WI: George Washington isn't "doctored" to death and has longer career as elder statesman?

. . . backseat govern.
And there's a way to occasionally respectfully do this. You write a letter giving the current president a heads up on some of the drumbeat of conversation you've heard. What you're really doing is underscoring the issue itself plus certain aspects of it.

'Course, it's easy to overplay this method and become a pest.
 
John Quincy Adams took a pretty active role in government after losing the presidency. I think Washington's doing so would make it more acceptable for it to happen for a time, though the practise of bowing out quietly probably still comes to dominate the latter half of the century.
 
And maybe George becomes an advocate for the future 20 years out?

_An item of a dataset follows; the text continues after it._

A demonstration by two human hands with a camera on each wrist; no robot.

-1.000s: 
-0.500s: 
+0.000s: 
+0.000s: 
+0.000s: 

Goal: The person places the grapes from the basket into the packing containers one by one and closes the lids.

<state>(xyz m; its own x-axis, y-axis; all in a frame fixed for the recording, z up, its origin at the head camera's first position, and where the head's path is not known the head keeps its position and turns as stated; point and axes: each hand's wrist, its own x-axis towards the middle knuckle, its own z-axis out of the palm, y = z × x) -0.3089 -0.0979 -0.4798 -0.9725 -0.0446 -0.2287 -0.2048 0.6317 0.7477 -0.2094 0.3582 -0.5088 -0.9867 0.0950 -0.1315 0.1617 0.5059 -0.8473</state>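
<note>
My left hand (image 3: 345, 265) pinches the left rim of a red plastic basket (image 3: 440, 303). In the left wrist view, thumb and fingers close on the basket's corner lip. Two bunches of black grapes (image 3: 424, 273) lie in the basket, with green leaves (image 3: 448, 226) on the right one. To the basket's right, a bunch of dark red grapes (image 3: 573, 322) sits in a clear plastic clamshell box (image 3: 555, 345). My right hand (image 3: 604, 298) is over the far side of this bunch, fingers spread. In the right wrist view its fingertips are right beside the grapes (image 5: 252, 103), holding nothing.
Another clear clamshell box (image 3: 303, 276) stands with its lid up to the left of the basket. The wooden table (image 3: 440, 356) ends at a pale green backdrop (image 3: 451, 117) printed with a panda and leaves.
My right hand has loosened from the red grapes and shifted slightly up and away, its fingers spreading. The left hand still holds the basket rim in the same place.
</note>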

That is, he tries to get the conversation going about how our country might make improvements.
 
Did Betty and the other siblings die of chronic conditions of old age such as cardiovascular disease, or was it more bad luck type of deaths? I hate to be crude about it, but some question of this sort needs to be asked.

The Washingtons were a notoriously short lived family, rarely making it out of their 50s, and George knew it. When he tried to retire the first time before becoming President it was because he was essentially ready to wait around Mount Vernon til he died. And thats 1784/5.
 
An old soc.history.what-if post of mine:

***

"That leading Federalists opposed to Adams did not consider the [no-third-term] rule absolutely binding is evident from their attempt in 1799 to persuade Washington to accept a third term..." Richard P. McCormick, *The Presidential Game: The Origins of American Presidential Politics* (New York and Oxford: Oxford University Press 1982), p. 245.

No doubt it is extremely unlikely that Washington would accept--but suppose his health had been better, and the Hamiltonians had persuaded him: "General, this is different from 1796. This time only you can save the nation from the Jacobins [i.e., Jefferson]. Yes, we know you said in 1796 that you would not be a candidate again, but [anticipating TR in 1912] when a man says at breakfast in the morning, 'no thank you, I will not take any more coffee,' it does not mean that he will not take any more coffee to-morrow morning, or next week, or next month, or next year."

So Washington once again reluctantly decides he must accept his country's call. What next? Obviously he is not going to get the office without bitter opposition. After Jay's Treaty, viewed by Republicans as a sell-out to the British, Washington was anything but a non-controversial, non-partisan national hero; one Republican toast in 1796 was "A speedy death to General Washington." In his retirement, he endorsed the Sedition Act, no doubt largely because of resentment of the Republican slanders about him. Still, he is George Washington, and has far more prestige than any other possible Federalist candidate, including Adams. If Adams insists on remaining a candidate, the split in the Federalist ranks between Washington and Adams presumably assures Jefferson's victory. But what if Adams sees the hopelessness of the situation and simply gives up, leaving Washington and Jefferson to fight it out?

https://groups.google.com/d/msg/soc.history.what-if/QFr8-CeL0t4/z3_IdVRUkkwJ
We are still in the era of "second place gets the VP" so Adams will run. He has to. Though, for that "position" we may even see Hamilton run as well and try his machinations on getting a "Washington-Hamilton ticket" where he trades favors, extorts, and conjoles electors into voting for Washington and him. This could make Adams so mad and frustrated we could see him and Burr form an alliance in politics after the election. A Washington-Hamilton administration would butterfly away Burr's ability to challenge him to a dual, or at least make it that he's not at a party in Albany, NY making crude comments about Burr. But maybe he makes those comments in Philly or the new Washington, DC, and the dual takes place in Alexandria. Instead of a VP killing a statesman, it will be a statesman killing a VP. Or maybe in this ATL history rhymes and Hamilton "wins" killing Burr. A sitting VP still commits murder.